[[ RECORDS TO USE open ]]

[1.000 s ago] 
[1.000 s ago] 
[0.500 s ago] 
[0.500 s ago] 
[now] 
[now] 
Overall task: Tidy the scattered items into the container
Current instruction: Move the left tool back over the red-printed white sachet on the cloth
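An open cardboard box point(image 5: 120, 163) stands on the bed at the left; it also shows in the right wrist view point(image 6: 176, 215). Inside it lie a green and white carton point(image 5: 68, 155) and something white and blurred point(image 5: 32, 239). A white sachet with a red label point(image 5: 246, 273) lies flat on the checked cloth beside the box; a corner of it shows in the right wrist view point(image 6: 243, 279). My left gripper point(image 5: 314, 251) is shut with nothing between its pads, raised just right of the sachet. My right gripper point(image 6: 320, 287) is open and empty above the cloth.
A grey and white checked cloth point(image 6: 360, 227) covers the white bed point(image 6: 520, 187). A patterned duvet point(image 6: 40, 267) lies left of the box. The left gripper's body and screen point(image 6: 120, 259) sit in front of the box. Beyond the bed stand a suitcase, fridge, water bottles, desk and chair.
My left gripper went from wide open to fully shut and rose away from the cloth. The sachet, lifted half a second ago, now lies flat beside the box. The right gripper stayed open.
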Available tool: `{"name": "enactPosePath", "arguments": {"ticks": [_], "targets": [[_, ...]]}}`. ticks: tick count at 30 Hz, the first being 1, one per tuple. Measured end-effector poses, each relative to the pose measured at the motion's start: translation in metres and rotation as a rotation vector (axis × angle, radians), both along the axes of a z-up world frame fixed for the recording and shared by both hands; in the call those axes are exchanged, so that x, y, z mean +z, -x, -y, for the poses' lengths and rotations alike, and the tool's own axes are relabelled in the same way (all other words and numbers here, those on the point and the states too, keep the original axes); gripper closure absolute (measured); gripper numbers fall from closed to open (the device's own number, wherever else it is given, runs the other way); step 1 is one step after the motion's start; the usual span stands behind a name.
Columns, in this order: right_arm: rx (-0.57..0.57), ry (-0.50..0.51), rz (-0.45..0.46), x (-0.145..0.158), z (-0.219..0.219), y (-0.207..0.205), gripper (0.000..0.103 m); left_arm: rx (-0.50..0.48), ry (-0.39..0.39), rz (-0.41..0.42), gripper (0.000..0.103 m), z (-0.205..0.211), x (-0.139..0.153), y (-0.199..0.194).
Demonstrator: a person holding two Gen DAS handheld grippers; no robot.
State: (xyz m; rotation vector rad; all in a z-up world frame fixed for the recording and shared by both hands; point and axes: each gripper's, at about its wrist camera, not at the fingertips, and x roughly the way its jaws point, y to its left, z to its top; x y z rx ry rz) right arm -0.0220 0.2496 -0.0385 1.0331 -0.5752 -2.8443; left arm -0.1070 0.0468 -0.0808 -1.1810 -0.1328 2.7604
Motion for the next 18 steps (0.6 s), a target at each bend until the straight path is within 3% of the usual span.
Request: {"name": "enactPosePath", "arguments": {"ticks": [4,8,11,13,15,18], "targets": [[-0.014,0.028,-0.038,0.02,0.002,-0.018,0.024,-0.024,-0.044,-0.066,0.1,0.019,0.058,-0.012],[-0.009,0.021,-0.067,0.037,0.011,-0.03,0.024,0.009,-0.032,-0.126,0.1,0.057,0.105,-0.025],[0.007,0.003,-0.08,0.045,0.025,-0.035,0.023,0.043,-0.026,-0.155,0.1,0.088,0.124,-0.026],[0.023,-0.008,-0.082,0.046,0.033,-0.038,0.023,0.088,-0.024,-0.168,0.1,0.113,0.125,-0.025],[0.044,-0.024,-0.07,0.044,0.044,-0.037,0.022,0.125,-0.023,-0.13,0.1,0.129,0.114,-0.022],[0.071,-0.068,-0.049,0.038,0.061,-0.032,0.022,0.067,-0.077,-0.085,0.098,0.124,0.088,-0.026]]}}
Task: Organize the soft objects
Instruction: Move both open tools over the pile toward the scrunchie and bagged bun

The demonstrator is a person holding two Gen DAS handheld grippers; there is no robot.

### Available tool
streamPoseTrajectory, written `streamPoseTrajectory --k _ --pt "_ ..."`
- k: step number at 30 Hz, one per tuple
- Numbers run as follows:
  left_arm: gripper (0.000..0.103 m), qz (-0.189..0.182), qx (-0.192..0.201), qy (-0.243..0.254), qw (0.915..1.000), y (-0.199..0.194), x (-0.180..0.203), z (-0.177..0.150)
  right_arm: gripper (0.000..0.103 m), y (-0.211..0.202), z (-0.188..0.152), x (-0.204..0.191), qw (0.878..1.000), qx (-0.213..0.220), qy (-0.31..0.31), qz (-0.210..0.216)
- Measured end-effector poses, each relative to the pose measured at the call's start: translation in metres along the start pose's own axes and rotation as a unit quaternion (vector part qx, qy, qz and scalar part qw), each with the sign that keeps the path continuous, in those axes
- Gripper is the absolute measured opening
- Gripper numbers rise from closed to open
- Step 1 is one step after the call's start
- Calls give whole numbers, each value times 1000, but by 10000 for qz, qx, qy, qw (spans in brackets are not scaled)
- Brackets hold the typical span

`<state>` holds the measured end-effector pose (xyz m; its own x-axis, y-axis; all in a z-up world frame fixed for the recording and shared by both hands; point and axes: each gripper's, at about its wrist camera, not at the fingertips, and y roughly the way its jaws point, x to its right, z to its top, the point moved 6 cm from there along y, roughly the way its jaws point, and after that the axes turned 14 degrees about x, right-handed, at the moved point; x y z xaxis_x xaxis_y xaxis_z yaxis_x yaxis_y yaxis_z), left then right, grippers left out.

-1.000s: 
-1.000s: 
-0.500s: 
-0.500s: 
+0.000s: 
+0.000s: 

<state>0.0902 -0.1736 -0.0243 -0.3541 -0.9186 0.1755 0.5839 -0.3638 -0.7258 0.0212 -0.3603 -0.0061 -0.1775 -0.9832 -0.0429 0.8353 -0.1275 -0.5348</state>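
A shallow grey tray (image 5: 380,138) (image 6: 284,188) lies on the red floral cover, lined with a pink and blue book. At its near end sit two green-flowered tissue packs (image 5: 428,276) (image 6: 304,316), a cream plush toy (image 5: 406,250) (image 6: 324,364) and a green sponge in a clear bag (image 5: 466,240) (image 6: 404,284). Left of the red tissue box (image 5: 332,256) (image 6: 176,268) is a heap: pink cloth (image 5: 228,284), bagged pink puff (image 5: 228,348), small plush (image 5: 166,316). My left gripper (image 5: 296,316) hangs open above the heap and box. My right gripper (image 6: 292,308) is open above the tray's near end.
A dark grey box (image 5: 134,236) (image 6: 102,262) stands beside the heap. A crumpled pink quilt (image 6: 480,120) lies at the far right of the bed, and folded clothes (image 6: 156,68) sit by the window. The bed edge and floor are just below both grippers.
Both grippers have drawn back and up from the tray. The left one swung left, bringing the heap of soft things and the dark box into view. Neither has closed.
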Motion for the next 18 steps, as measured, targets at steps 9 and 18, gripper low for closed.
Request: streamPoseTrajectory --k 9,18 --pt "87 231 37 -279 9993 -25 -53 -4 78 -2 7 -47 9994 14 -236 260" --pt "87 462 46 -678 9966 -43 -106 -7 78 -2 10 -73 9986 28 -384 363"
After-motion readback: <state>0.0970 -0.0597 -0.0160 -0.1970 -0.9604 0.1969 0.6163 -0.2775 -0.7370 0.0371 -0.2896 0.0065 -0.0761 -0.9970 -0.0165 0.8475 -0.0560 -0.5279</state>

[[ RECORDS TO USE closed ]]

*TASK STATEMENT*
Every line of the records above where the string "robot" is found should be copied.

*OUTPUT BELOW*
Demonstrator: a person holding two Gen DAS handheld grippers; no robot.
The demonstrator is a person holding two Gen DAS handheld grippers; there is no robot.

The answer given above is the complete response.